Heaven doesn't exist, says Richard Dawkins; it is a 'delusion," quoth he in the Times and in his current best seller. Dawkins, of course, knows no more about whether God exists than we do. But he lacks our modesty; perhaps he was short gold from '80 to '99. Maybe he went long stocks in 2002. Or maybe he is just naturally an arrogant jackass. But the man seems to think that if God were to exist he would have to reveal himself to modern, skeptical scientists. This is the sum of Dawkins' argument - that God must exist in a way that Richard Dawkins can understand.

"God is dead," said Friedrich Nietzsche. "God never existed," says Dawkins. "God can do whatever he wants," says Bill Bonner.
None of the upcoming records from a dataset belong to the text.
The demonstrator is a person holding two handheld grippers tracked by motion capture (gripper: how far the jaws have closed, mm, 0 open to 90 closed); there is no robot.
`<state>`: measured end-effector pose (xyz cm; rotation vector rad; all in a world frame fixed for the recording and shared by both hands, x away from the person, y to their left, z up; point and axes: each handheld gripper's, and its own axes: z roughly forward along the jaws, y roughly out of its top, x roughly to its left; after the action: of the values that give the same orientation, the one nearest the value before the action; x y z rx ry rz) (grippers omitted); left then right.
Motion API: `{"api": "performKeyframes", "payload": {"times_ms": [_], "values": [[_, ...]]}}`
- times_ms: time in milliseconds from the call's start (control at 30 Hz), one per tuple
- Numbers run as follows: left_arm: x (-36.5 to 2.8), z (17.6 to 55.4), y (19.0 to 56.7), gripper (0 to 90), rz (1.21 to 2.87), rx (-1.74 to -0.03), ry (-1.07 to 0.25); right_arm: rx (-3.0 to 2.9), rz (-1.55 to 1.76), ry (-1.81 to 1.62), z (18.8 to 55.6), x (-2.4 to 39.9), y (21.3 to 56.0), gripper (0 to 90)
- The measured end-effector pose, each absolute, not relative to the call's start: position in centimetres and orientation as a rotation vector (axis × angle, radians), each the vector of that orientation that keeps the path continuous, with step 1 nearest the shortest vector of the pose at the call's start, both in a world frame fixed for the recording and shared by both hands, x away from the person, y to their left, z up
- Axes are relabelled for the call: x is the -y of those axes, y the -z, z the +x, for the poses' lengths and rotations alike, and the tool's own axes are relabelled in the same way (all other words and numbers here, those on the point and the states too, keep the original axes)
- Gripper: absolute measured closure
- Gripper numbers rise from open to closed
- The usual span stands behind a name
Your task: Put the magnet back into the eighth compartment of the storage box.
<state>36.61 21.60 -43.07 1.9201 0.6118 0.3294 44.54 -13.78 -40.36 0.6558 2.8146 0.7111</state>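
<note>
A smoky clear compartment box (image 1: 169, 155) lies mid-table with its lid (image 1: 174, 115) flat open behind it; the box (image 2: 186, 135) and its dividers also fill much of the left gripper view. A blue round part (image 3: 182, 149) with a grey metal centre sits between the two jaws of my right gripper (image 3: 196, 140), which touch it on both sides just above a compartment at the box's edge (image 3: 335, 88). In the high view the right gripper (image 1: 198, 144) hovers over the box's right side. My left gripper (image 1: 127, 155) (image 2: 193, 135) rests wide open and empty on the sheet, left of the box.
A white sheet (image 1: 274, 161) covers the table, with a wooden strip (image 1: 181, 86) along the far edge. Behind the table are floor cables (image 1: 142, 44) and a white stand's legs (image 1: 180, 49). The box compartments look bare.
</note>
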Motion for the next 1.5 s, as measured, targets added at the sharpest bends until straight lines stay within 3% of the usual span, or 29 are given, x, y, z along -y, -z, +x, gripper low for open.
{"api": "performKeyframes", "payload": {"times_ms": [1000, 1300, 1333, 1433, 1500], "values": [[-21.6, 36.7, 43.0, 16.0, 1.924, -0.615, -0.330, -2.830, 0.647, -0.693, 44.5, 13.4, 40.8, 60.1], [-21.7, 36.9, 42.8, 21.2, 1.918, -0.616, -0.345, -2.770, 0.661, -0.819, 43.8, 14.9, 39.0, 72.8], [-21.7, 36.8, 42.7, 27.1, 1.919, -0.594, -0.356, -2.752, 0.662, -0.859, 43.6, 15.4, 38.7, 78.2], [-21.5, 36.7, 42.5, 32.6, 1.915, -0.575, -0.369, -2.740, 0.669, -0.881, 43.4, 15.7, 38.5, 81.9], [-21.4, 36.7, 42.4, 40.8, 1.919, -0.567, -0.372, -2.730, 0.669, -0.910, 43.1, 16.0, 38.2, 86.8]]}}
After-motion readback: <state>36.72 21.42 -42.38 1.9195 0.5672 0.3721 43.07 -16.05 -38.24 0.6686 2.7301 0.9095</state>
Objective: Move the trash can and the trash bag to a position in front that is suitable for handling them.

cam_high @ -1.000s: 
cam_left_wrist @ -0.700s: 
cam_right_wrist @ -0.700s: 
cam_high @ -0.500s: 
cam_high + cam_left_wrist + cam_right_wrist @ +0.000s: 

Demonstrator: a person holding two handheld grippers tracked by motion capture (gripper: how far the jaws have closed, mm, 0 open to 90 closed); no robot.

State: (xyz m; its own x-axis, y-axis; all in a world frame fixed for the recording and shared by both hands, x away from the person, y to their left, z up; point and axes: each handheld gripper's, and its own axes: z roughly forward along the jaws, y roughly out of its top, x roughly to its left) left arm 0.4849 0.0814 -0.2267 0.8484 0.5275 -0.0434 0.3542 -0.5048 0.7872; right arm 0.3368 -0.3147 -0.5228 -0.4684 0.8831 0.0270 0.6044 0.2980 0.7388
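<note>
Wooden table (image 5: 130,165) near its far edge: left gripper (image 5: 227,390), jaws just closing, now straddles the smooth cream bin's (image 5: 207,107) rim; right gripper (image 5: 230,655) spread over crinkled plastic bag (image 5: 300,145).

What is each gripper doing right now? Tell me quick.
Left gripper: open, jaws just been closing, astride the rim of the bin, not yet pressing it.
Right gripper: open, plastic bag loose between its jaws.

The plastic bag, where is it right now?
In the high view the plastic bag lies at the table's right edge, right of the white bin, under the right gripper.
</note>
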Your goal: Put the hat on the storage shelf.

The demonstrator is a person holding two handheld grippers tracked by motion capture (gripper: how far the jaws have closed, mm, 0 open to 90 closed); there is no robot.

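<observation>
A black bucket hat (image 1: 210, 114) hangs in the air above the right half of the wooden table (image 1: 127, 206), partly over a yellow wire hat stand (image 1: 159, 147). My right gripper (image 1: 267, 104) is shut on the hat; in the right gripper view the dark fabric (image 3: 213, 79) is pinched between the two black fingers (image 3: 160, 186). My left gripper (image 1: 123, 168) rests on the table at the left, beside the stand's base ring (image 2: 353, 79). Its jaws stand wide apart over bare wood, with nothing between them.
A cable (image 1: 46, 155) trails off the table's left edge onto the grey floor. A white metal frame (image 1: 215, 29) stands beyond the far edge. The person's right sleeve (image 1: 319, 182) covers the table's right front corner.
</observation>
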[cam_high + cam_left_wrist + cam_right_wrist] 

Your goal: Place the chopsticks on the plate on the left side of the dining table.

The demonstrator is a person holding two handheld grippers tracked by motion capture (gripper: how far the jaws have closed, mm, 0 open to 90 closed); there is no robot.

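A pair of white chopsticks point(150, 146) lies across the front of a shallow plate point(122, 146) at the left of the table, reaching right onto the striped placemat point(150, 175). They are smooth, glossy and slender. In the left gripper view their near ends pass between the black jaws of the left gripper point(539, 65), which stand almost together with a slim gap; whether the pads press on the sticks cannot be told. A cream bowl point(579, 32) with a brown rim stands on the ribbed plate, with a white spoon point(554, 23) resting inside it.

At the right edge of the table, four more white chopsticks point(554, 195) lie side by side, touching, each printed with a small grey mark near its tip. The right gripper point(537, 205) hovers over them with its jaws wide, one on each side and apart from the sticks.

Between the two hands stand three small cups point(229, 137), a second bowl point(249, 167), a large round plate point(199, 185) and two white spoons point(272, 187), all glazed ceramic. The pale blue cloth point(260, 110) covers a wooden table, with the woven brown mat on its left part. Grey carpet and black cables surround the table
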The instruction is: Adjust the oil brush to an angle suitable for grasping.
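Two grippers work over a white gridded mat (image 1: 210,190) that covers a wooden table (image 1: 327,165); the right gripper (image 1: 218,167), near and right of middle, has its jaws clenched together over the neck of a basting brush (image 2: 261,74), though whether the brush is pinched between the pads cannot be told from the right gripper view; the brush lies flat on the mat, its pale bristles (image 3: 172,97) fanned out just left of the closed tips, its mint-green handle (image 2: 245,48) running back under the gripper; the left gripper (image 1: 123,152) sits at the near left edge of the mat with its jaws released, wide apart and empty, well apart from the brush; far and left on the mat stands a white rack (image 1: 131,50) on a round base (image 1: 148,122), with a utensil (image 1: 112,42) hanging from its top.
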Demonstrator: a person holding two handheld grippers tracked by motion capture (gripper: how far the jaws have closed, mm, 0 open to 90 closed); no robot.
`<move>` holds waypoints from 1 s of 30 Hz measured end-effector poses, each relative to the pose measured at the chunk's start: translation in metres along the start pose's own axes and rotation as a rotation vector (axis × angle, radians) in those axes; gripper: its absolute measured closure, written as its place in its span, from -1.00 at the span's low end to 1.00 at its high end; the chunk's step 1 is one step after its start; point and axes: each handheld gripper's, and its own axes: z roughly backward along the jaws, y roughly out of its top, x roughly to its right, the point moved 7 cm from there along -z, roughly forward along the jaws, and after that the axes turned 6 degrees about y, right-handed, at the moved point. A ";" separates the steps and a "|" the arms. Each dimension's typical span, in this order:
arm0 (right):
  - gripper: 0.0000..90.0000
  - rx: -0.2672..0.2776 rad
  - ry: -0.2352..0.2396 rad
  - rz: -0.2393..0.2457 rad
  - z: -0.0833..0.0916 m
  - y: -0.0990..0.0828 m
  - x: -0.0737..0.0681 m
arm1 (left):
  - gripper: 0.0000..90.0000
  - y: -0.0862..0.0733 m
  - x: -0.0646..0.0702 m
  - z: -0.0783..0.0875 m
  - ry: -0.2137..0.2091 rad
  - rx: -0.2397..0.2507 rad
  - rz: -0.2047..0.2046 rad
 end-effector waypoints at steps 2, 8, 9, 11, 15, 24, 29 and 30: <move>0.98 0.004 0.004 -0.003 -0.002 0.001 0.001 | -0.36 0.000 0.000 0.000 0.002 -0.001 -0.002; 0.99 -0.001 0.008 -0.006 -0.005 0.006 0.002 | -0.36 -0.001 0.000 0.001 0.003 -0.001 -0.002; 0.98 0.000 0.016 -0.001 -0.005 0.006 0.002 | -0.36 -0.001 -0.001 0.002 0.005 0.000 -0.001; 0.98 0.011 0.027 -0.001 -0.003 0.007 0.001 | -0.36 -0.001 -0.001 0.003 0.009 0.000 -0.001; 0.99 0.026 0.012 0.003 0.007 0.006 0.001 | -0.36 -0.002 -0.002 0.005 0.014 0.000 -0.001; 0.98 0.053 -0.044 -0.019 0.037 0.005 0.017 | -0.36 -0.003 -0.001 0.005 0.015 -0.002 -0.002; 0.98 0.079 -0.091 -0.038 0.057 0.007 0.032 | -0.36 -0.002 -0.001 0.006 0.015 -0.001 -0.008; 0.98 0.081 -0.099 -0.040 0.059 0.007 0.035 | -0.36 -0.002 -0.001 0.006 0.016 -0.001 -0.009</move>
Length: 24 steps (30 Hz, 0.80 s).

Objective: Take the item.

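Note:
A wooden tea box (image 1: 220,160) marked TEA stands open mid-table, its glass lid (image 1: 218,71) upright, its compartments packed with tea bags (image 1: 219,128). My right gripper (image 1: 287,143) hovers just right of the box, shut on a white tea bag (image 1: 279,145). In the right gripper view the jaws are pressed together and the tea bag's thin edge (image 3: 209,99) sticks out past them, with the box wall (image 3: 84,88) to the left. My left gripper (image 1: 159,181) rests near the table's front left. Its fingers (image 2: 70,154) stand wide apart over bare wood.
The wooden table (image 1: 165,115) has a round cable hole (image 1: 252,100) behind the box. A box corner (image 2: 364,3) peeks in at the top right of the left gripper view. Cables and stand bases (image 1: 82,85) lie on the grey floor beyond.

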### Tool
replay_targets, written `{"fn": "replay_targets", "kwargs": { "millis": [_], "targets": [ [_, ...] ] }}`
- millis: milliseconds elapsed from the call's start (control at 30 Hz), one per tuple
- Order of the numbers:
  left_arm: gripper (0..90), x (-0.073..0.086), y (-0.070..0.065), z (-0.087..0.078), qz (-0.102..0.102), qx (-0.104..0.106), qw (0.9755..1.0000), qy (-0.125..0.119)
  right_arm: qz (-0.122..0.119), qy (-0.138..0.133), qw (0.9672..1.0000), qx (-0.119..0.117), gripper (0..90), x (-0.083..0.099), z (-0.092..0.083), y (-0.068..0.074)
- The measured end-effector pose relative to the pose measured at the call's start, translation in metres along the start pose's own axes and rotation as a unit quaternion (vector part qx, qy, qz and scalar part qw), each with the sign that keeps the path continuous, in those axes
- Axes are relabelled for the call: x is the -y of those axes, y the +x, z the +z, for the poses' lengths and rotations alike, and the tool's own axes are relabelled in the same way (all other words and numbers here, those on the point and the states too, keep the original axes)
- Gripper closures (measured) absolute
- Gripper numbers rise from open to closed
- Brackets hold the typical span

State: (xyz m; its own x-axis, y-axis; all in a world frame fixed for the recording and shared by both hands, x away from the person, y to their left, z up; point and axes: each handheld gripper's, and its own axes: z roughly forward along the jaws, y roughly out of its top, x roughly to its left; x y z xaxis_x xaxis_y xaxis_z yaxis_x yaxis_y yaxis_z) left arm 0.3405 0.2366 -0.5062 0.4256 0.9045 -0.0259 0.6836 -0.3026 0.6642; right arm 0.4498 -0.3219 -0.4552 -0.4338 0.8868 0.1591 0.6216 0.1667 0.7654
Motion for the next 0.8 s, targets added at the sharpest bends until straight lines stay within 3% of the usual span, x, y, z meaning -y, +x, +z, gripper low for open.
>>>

Thursday, November 02, 2006

The Great Brain Robbery

This doctrine that Jesus will return to establish the Kingdom, is Satan’s greatest lie. He has used this lie to successfully cripple the church, but it is not true

The common view that Jesus will personally come back and establish the Kingdom of God is not true. The Bible teaches that Jesus will return to receive the kingdom from the church, so that he can hand it back to the Father (1 Cor 15:24,25).

Jesus taught about the Kingdom of God incessantly. His gospel was a gospel of the kingdom. It was not a gospel of Kingdom at the end of age. It was a gospel of the Kingdom of God at hand, now. He commissioned the church to establish the kingdom, now.

This seems strange to us. Jesus' view of the Kingdom is different from the view of most Christians. The reason is that many Christians have unwittingly accepted a lie from Satan. He has fooled us into believing that Jesus will establish the Kingdom when he returns. He has fooled us into believing that we don’t have to do it, because Jesus will do it for us. The problem with this is that he has robbed us of our inheritance.

When we read the Scriptures, we tend to shift the passages that promise victory to after the Second Coming. The Scriptures that promise hard times are assigned to the current age. This is part of the lie that Satan has sold us. The reality is that most of the passages about victory are meant for this age. We have been robbed of these promises of hope.

A corporate mental stronghold is a false idea that takes hold in a culture so that it is wisely accepted. The belief that Jesus will build the Kingdom of God when he returns is a corporate mental stronghold that has crippled the Church

Wednesday, November 01, 2006

Power in Weakness

From Dietrich Bonhoeffer's Sermon on 2 Corinthians 12:9:

Christianity stands or falls with its revolutionary protest against violence, arbitrariness and pride of power and with its plea for the weak. Christians are doing too little to make these points clear rather than too much. Christendom adjusts itself far too easily to the worship of power. Christians should give more offense, shock the world far more, than they are doing now. Christians should take a stronger stand in favor of the weak rather than considering first the possible right of the strong."